Vaughan sat back in his chair. “I did?”
“Today. I showed you my work and said I had some left and would do them tomorrow and you said that was fine.”
“Do you think I’m ever going to find that an acceptable excuse?” Kelly shook her head.
“Aren’t we supposed to obey our parents? He’s my parent.”
Vaughan knew his kids were strong-willed. It wasn’t that they were always angels with him, either. But this day-to-day stuff was unexpected. Kelly seemed far more at ease dealing with it than he was.
Kelly sighed. “I’m so disappointed in you, Madeline. He didn’t know the rules and you used that to get the answer you wanted. Now go get your homework and bring it down immediately. I’m seriously wondering if an end-of-school party is the best idea for you if this is your attitude.”
Maddie burst into tears and threw her arms around Vaughan, babbling at him that she was sorry. He patted her shoulder, feeling like an ogre.
“It’s okay, sweetheart. I did say that.”
Kelly’s posture went stiff and then she narrowed her gaze at him enough he knew he was in trouble.
“You do still need to obey your mother right now.”
He kissed the top of Maddie’s head before she left the room.
“I didn’t know she wasn’t allowed to do that.”
Kelly’s eyes went wide and then narrowed. “Wrong thing to apologize for. She knew you didn’t know the rules. That’s why she asked you instead of me. And then I called her out and told her it was disappointing. And you said hey no big, I said that thing you manipulated me into saying.”
“I just wanted to give her the benefit of the doubt. We don’t need to be so harsh.”
“Oh, we don’t? Your nearly three weeks of full-time parenting has made you a big enough expert to tell me the years I’ve put into helping them be better people is harsh?”
“That’s not fair. I’m trying.”
“I just gave you a gold star. It’s invisible but I promise it’s there. Now to the actual point instead of your hurt feelings. I’m trying to teach them how to understand that what they do impacts other people. It’s a big-picture thing, Vaughan. She’s in fifth grade, of course she doesn’t want to do her homework. But she used someone else’s ignorance to get away with breaking a rule. It’s not the homework, it’s the way she needs to have empathy. That’s not harsh, that’s our job as parents. They need to be adults someday. Adults who can stand by their words and deeds.”
Like he hadn’t. She didn’t say it aloud, but he heard it anyway. And she’d been right.
“I’m sorry. I didn’t think.”
“You don’t need to be sorry.” Kelly shook her head. “We’ll talk about this in private later.”
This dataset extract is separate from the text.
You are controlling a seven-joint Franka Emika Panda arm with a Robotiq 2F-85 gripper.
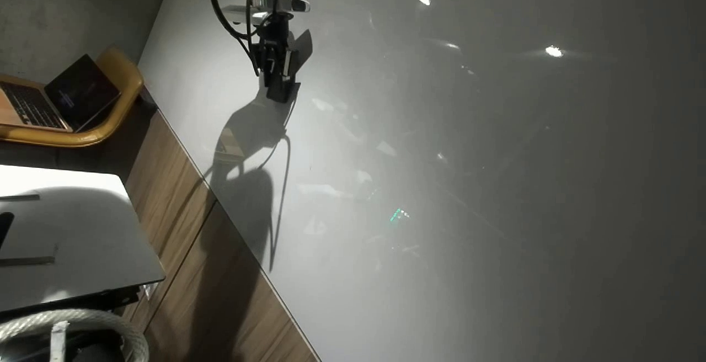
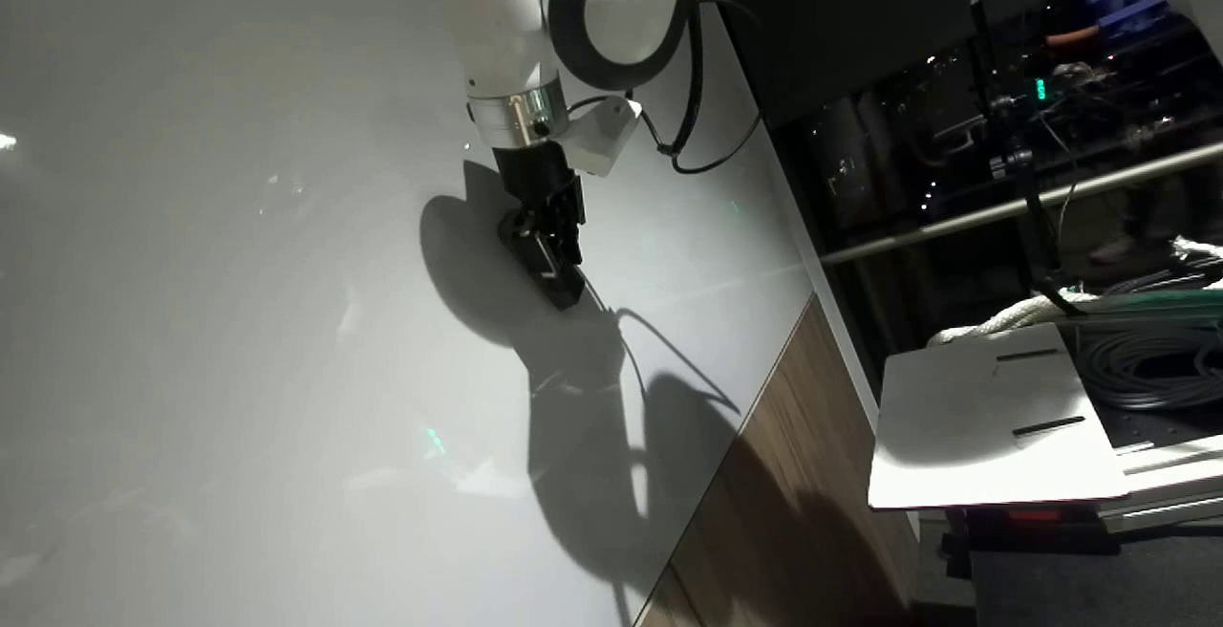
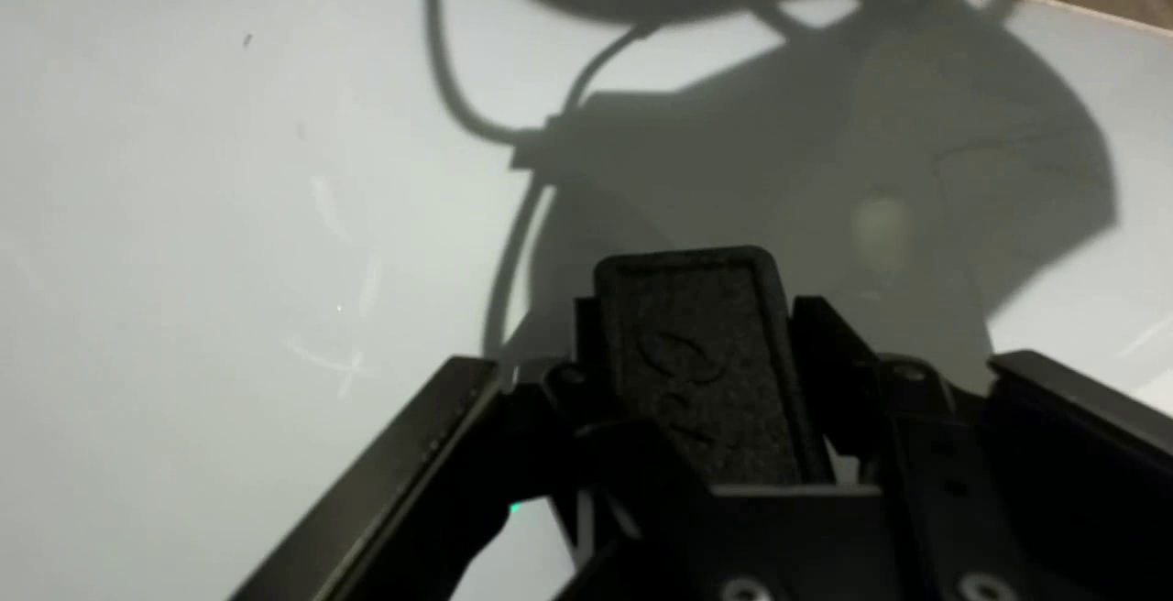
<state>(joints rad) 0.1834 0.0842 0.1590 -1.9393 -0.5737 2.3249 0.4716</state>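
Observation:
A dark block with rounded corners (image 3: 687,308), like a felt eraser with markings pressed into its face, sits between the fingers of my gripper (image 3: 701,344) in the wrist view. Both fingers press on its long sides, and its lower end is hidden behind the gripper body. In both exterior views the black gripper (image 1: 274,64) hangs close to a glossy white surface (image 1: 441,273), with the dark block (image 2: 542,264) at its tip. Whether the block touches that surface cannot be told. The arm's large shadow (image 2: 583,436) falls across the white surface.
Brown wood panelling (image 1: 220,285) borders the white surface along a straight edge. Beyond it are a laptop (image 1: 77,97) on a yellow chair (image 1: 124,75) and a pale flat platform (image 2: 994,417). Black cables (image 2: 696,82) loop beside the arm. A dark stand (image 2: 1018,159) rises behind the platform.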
He wanted to hash it out right then, but the girls were hovering, he knew. They’d get back to it that night.
* * *
ONCE KELLY HAD gotten all the homework handled, the showers done and the clothes laid out for the next day, it was time to put the girls down. Then Kensey got up because she needed a drink of water. The next time, ten minutes later, Kelly’d been walking down the hall toward her room when she caught Kensey with her headphones on, playing a video game.
It was after taking away the video game and headphones and tucking them into the time-out drawer that she realized something pretty important. Enough that it brought her to a complete stop.
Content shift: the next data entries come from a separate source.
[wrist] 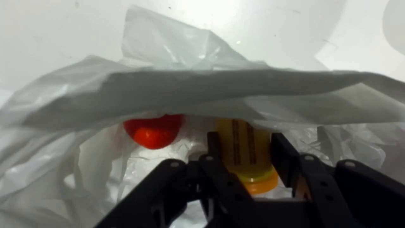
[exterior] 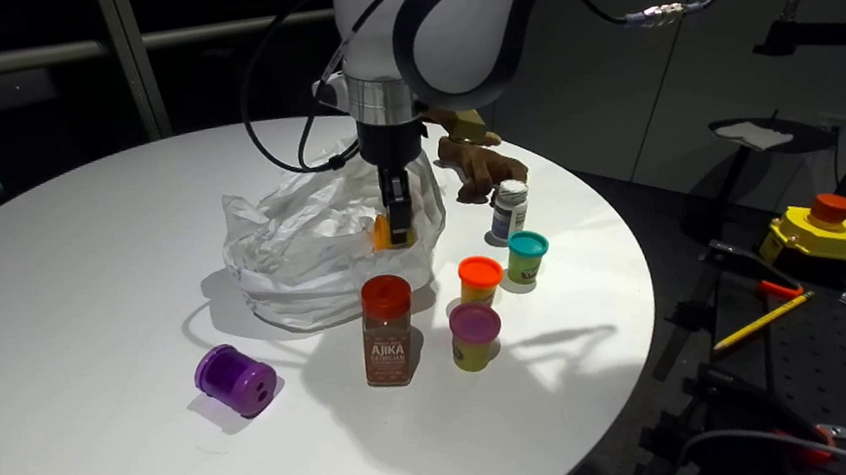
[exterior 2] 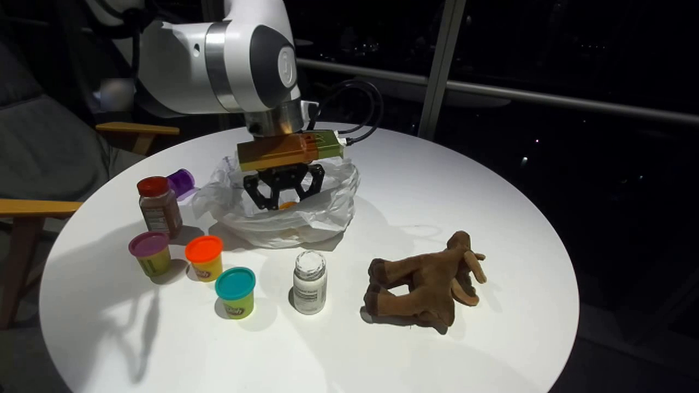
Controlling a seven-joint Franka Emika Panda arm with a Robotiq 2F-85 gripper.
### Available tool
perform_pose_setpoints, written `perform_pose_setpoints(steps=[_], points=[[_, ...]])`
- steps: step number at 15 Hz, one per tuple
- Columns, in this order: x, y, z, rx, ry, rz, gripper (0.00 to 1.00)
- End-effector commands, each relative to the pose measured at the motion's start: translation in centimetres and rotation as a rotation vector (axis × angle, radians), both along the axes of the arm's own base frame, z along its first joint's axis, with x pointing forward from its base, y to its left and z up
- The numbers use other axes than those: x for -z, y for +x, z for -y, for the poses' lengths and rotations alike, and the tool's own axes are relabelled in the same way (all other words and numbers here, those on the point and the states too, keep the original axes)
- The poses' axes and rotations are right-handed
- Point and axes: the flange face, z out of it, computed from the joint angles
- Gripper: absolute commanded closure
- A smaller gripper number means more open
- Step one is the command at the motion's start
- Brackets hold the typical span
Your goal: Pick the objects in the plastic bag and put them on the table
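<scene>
The white plastic bag (exterior: 287, 263) lies crumpled with its mouth open on the round table; it also shows in an exterior view (exterior 2: 284, 229) and in the wrist view (wrist: 190, 88). My gripper (wrist: 245, 136) reaches down into the bag. Its fingers are closed on both sides of a yellow tub with an orange lid (wrist: 245, 148); the tub's far end is hidden by a bag fold. A bit of its orange shows in both exterior views (exterior: 382, 233) (exterior 2: 288, 205). A shiny red round thing (wrist: 155, 133) lies in the bag left of the gripper, partly covered.
On the table stand an Ajika jar (exterior: 389, 348), purple-lidded (exterior: 475, 337), orange-lidded (exterior: 480, 279) and teal-lidded tubs (exterior: 526, 256), and a white bottle (exterior: 509, 210). A purple sharpener (exterior: 236, 381) and a brown plush animal (exterior 2: 426, 278) lie there too.
</scene>
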Motion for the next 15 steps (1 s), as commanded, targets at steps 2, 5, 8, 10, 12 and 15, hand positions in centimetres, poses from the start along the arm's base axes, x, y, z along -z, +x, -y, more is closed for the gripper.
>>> perform_pose_setpoints(steps=[2, 5, 8, 10, 12, 15], points=[[-2.9, 0.5, 0.5, 0.031, 0.044, 0.101, 0.82], [-6.2, 0.1, 2.2, 0.124, 0.099, 0.178, 0.84], [-9.2, -0.9, 4.5, 0.233, 0.147, 0.254, 0.84], [-11.0, -1.8, 6.2, 0.289, 0.159, 0.296, 0.84], [-11.9, -2.6, 7.9, 0.346, 0.164, 0.319, 0.84], [-12.5, -3.6, 10.0, 0.437, 0.193, 0.346, 0.84]])
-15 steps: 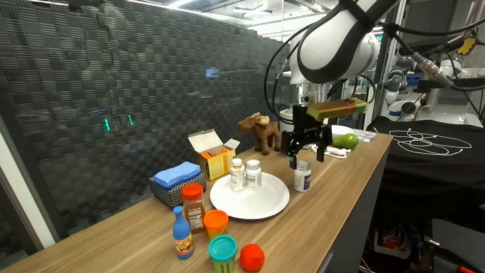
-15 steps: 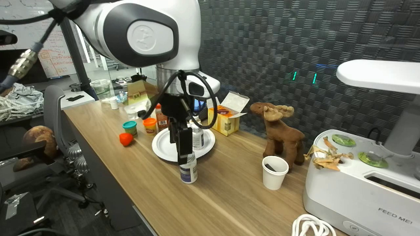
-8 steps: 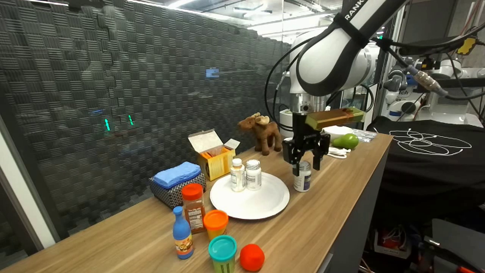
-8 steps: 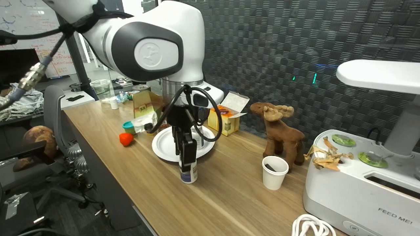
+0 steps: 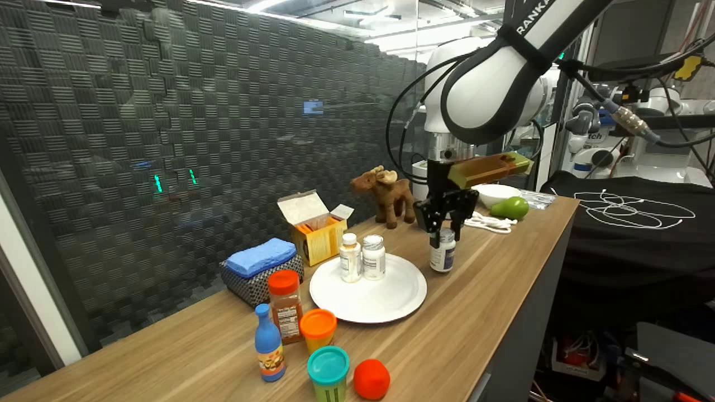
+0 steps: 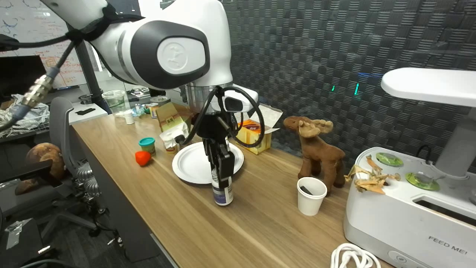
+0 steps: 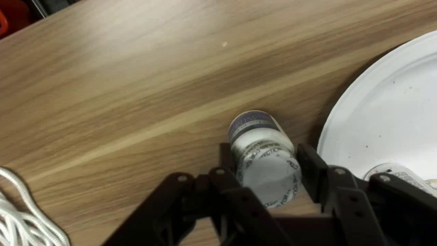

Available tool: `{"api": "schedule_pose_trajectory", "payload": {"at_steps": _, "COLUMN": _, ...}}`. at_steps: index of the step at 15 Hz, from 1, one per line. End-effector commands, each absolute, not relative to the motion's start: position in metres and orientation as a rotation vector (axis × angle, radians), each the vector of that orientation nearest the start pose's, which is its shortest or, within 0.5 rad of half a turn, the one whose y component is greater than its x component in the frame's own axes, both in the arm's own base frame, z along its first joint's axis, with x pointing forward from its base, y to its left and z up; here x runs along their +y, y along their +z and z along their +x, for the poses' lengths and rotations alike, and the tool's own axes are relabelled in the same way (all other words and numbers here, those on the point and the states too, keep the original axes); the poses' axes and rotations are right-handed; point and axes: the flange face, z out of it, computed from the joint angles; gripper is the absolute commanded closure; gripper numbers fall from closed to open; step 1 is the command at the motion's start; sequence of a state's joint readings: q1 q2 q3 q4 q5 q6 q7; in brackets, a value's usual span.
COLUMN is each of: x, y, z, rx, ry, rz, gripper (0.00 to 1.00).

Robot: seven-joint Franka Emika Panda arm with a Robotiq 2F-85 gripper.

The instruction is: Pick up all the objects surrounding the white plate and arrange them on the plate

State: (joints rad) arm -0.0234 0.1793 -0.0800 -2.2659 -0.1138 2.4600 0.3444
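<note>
In an exterior view: left of the smooth, round white plate [image 5: 385, 304], slim blue bottle [image 5: 269, 345], then see-through spice jar [image 5: 286, 308] with red cap. Front-left, orange-lidded tub [image 5: 318, 330]; in front, teal-lidded tub [image 5: 328, 371], then rounded matte red piece [image 5: 371, 379]. On the plate, toward its back, two white pill bottles [image 5: 351, 262], upright cylinders. Just right of the plate: third pill bottle [image 5: 443, 258], printed band round its cap, inside the gripper [image 5: 446, 239], fingers clamped on the cap end. Can't tell if base touches wood-grain table [image 5: 491, 273].
</note>
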Motion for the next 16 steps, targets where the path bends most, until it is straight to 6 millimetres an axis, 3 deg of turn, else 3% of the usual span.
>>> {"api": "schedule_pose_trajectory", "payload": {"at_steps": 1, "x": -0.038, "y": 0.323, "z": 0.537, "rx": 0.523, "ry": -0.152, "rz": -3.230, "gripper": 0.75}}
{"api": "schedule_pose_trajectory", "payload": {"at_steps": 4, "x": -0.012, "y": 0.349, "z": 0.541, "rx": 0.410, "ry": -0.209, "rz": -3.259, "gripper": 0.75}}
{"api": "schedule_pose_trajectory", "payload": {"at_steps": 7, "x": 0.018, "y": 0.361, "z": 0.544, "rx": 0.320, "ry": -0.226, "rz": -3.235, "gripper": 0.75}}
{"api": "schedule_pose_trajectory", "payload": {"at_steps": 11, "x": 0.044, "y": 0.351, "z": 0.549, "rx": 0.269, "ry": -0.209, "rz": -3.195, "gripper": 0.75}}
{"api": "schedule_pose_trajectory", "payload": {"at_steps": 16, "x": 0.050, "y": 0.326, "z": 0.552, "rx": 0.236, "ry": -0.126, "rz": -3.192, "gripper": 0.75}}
Vaughan had been in their house for three weeks. And until very recently they’d treated him like a guest. But over the past several days there’d been a return to their usual behavior. On the whole, great kids, but they could act up like anyone else. And they did.
The girls were getting used to him being there. They’d stopped using their company manners and were giving their dad a taste of what day-to-day parenting felt like.
She walked to his room and tapped.
He opened up, holding the neck of his guitar. Then he got that grin and impossibly enough she wanted to kiss him and kick him in the junk at exactly the same time and in equal measure.
“Not even, sport. We’ve got miles to go before we’re in that neighborhood. Kensey keeps getting up. I’m going to take a shower so I need you to put her butt back in bed when she gets up next.”